Die Ruhe in Gaza bleibt angespannt, nachdem ein formeller Waffenstillstand seit Oktober 2025 besteht. Der von den USA initiierte «Friedensplan» beinhaltet den Truppenrückzug Israels und die Freilassung palästinensischer Gefangener sowie Geiseln durch die Hamas. Trotz vereinbarter Schritte, wie der Rückkehr israelischer Soldaten hinter sichere Linien, sind Feuergefechte weiterhin an der Tagesordnung.

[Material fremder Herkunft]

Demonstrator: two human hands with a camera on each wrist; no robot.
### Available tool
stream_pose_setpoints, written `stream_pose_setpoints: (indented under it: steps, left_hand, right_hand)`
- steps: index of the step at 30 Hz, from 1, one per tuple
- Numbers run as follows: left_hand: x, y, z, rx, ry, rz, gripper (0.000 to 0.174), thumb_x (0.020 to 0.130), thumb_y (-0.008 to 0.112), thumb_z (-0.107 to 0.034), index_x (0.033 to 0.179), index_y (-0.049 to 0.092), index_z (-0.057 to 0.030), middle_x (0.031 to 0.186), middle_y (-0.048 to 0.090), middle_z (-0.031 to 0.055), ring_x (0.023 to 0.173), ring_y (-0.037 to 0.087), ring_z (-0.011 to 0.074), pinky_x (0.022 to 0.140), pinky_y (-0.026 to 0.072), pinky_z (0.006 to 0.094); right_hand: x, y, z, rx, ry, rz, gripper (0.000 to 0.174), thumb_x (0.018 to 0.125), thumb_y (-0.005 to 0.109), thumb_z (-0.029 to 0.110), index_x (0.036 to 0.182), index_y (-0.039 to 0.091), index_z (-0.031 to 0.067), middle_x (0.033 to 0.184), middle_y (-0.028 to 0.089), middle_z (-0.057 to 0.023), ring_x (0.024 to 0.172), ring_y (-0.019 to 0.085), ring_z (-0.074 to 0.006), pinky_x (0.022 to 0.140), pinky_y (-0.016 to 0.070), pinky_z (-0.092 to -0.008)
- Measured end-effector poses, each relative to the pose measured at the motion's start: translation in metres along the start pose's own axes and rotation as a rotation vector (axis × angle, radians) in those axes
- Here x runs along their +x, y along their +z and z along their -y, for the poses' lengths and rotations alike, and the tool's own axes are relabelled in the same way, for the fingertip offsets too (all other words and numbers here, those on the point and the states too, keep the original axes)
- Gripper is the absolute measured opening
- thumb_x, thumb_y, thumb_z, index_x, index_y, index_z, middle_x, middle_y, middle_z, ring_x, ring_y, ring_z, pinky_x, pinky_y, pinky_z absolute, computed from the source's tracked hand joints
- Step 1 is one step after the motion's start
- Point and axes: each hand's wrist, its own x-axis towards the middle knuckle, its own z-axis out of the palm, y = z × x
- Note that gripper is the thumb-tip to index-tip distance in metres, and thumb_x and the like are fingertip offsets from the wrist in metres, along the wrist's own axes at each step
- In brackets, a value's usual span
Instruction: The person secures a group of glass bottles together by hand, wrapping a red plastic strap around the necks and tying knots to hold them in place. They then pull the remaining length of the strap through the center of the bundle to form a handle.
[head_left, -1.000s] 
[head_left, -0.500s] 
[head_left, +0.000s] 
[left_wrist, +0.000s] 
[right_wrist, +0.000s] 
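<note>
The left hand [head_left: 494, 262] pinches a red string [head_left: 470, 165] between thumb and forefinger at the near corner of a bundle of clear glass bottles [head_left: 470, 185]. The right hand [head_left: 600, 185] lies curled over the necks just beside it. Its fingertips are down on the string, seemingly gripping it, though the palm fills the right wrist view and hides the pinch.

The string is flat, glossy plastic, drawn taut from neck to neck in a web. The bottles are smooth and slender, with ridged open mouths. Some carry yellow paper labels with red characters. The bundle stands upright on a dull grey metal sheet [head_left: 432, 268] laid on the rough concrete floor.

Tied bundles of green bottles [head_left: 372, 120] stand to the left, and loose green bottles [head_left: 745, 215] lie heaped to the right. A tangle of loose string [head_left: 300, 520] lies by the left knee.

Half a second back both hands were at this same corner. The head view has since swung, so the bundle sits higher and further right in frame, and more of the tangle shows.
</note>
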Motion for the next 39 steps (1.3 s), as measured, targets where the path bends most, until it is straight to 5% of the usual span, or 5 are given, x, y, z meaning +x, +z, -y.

Israelische Luftangriffe als Reaktion auf vermeintliche Verstösse der Hamas setzen die Waffenruhe unter Druck. Laut Angaben von Gesundheitsbehörden in Gaza wurden seit Beginn des Stillstands über 400 Palästinenser getötet, darunter viele Zivilisten. Unicef meldete im Januar den Tod von mehr als 100 Kindern. Auf israelischer Seite gab es drei Tote unter Soldaten bis Mitte Januar.
Die USA verkündeten am 14. Januar die Fortsetzung des Friedensplans in eine zweite Phase, inklusive der Bildung einer Technokratenregierung für Gaza, beaufsichtigt von einem «Friedensrat» unter Donald Trump. Viele Herausforderungen wie die Entwaffnung der Hamas bleiben offen.
Die Waffenruhe folgte auf Verhandlungen im Oktober 2025, an denen Ägypten, Katar, Türkei und die USA beteiligt waren, welche im Uno-Sicherheitsrat abgesegnet wurden. Der von Trump entwickelte 20-Punkte-Friedensplan sollte den Konflikt beenden und eine politische Ordnung in Gaza etablieren.
Trotz der Einigung ist die Lage prekär: Israel plant keine vollständige Truppenrücknahme aus dem Gazastreifen, um strategischen Einfluss zu bewahren. Hamas fordert hingegen einen völligen Abzug israelischer Kräfte und Ende der Blockade.
Die humanitäre Situation in Gaza bleibt katastrophal: 78 Prozent der Gebäude sind zerstört oder beschädigt, die Versorgungslage ist weiterhin alarmierend. Nach wie vor gibt es Probleme bei der Einfuhr von Hilfsgütern. Die Notlage resultiert aus dem zwei Jahre andauernden Krieg und den daraus entstandenen Zerstörungen.
Der Konflikt wurde durch das Massaker am 7. Oktober 2023, bei dem die Hamas rund 1200 Israelis tötete, ausgelöst. Der anschließende militärische Konflikt forderte mehr als 71.000 Todesopfer in Gaza sowie über 466 israelische Soldatenleben.
Die Hoffnung auf eine nachhaltige Lösung und dauerhaften Frieden im Nahen Osten bleibt ungewiss, obwohl die USA den «ewigen Frieden» bereits proklamiert haben.